Israel has a history of actively fuelling and supporting anti-Muslim ‘causes’ in Africa. Its interest in unsettling the Sudanese government goes back a long way when it actively started arming the South Sudan Liberation Army (SLA) fighting a war against the Sudanese government. Israel had full support of American evangelical groups in rattling the government in Khartoum because the SLA, in their view, was fighting for Christian interests in that part of Sudan.


THE UN ROLE:

Sudan has rejected the stationing of UN troops, but pressure is being applied relentlessly. Meanwhile, the hardliners continue to say that the most compelling challenge of our times is to stop the genocide in Darfur. The Security Council has passed a couple of resolutions 1679 and 1706.
The UN resolution 1706 has called for the deployment of up to 20,000 UN peace-keepers to replace AU troops over the rejection of Sudan, which President Omar al-Bashir regards as a US ploy to invade his country and plunder its resources.
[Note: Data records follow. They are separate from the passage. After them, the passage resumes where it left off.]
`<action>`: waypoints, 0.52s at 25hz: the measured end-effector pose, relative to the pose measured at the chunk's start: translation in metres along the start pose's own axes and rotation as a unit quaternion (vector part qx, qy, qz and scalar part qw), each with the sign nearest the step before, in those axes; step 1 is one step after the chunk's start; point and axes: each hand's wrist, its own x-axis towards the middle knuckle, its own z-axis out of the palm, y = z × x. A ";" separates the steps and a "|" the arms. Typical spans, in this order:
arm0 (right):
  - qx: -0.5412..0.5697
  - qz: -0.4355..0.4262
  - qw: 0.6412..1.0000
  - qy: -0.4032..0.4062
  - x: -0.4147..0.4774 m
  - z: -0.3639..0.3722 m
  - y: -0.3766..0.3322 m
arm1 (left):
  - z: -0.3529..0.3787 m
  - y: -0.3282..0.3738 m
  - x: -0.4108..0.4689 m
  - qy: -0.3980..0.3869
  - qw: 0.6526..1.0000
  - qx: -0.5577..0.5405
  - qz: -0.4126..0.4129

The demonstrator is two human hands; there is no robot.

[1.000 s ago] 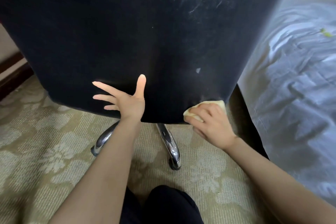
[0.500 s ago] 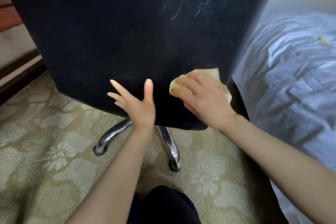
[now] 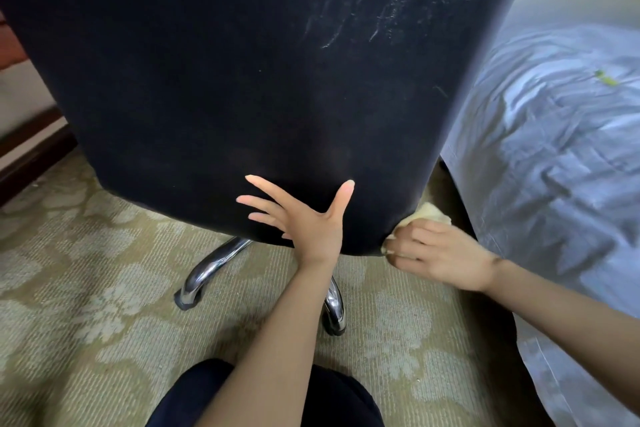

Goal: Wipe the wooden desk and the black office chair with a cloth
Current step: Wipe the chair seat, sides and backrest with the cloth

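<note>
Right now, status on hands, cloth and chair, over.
Left hand spread flat on chair back. Right hand grips cloth at its lower right corner. Bed close alongside.

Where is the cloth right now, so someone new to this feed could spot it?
Start at the black chair back filling the upper view and follow it down to its lower right corner, next to the white bedsheet. There the right hand grips a small bunched cloth against the chair's edge. It is pale yellow, unlike the dark chair, the bedsheet and the patterned carpet.
</note>
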 end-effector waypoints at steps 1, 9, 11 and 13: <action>-0.007 0.006 1.000 0.017 0.002 -0.007 0.010 | 0.000 0.000 0.001 -0.001 1.000 0.000 0.000; -0.025 0.070 0.981 0.180 0.066 -0.106 0.091 | -0.005 -0.004 0.003 -0.008 1.000 0.007 0.006; -0.046 0.124 0.971 0.200 0.092 -0.122 0.094 | -0.009 -0.004 0.004 -0.011 1.000 0.013 0.004; -0.051 0.175 0.961 0.209 0.116 -0.124 0.083 | -0.014 -0.004 0.004 -0.015 1.000 0.020 0.002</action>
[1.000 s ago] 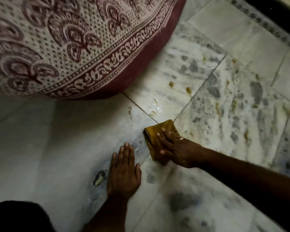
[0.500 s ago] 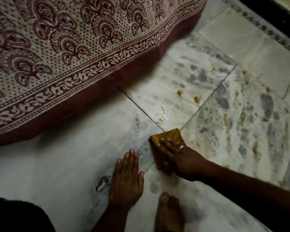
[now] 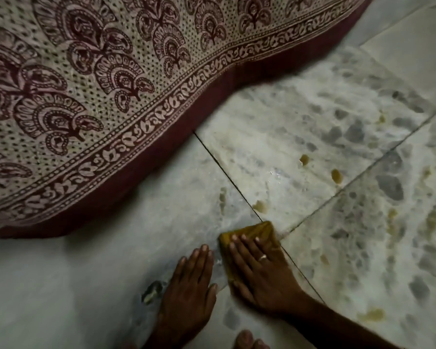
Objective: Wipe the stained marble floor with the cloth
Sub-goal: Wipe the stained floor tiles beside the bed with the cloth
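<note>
Under the right hand (image 3: 259, 270), the folded mustard cloth (image 3: 256, 234) is lying pressed flat on the marble floor (image 3: 86, 285), right where the tile seams cross. That hand is resting palm down with its fingers together and extended over the cloth, a ring (image 3: 262, 257) showing on one finger; it is pressing, not pinching. Just beside it, the left hand (image 3: 189, 293) is bracing flat on bare marble, fingers close together and holding nothing.

Ahead of the right hand's fingertips, the nearest yellow stain (image 3: 259, 206) is sitting just past the cloth's far edge, so the coming stroke probably pushes forward along the dark seam. The cloth's long axis is running roughly along the fingers. The right hand is clearly the nearer one to the stains.

Counting: one cloth, two hands, and three distinct yellow spots ahead and slightly to the right, with many fainter smears spreading further right. A patterned bedspread (image 3: 98, 84) is hanging ahead and to the left.
</note>
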Demonstrator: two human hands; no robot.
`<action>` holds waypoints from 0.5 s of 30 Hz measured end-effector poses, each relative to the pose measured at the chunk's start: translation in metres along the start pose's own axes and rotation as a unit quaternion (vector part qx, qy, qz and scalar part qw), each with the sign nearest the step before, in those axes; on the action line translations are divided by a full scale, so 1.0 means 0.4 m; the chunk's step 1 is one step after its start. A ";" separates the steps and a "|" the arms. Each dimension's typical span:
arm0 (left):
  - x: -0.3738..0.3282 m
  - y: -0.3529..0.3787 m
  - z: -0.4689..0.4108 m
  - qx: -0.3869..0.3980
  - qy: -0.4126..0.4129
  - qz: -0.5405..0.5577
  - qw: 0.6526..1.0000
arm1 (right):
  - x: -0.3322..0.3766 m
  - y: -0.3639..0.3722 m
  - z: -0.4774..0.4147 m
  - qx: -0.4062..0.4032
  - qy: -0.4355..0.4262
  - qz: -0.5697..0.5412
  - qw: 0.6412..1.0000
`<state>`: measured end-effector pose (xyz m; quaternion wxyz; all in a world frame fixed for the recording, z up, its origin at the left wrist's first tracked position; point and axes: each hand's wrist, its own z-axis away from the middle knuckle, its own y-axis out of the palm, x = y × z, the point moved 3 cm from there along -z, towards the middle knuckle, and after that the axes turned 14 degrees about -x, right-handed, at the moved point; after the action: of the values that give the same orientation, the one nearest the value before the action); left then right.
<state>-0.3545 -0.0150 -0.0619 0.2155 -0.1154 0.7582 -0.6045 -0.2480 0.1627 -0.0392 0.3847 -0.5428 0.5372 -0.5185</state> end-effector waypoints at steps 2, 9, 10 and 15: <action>0.001 0.014 -0.034 -0.017 -0.024 -0.011 1.000 | -0.003 0.020 -0.075 -0.029 -0.027 -0.023 0.999; 0.037 0.039 -0.237 -0.022 -0.107 -0.024 0.994 | -0.119 0.071 -0.278 -0.079 0.028 0.011 0.996; 0.046 0.043 -0.249 -0.016 -0.096 -0.020 0.995 | -0.153 0.064 -0.284 -0.071 0.060 0.027 0.995; 0.049 0.051 -0.250 -0.004 -0.097 -0.012 0.995 | -0.300 0.003 -0.128 -0.049 0.231 0.080 0.968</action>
<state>-0.4165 0.0682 -0.0675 0.2805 -0.1837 0.7343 -0.5903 -0.2843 0.2876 -0.0497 0.2635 -0.3817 0.6775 -0.5708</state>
The resolution does not talk of any sanctions due to opposition by China and Russia, but refers to UN World Summit Declaration.


FUTURE PROSPECTS & SUGGESTIONS:

Role of Arab League: The die seems to have been cast for Sudan as it is incapable of resisting the combined pressure of the US and the UN. Unless the Arab League intervenes effectively or the African Union insists on an African solution, Sudan will be headed for troubled waters and will find itself caught in a conspiracy that seeks to provide the US and the West with an assured source of energy and perpetuate their presence in the name of humanitarian assistance.

The Arab League can thwart the neo-con agenda of military intervention if its members collectively meet the estimated budget $40 million per month that is needed for the maintenance of AU peacekeepers and also assist Sudan in resolving the continuing crisis and avert another tragedy.
The UN SC Resolutions: The Security Council authorised deployment of a peacekeeping force of 20,600 troops and police to Darfur six months ago. Yet only a few countries — Bangladesh, Nigeria and Tanzania — have offered troops, and Norway and Sweden have offered a joint engineering battalion. The absence of a force-in-waiting is rightly interpreted by Khartoum as a sign of international weakness.


Role of OIC:

It’s unfortunate that the Islamic world has done precious little to have any peacemaking role in this entirely Muslim conflict. The OIC has been conspicuous by its absence, as well as silence in the context of Darfur.

Last edited by Xeric; Monday, May 18, 2009 at 11:34 PM.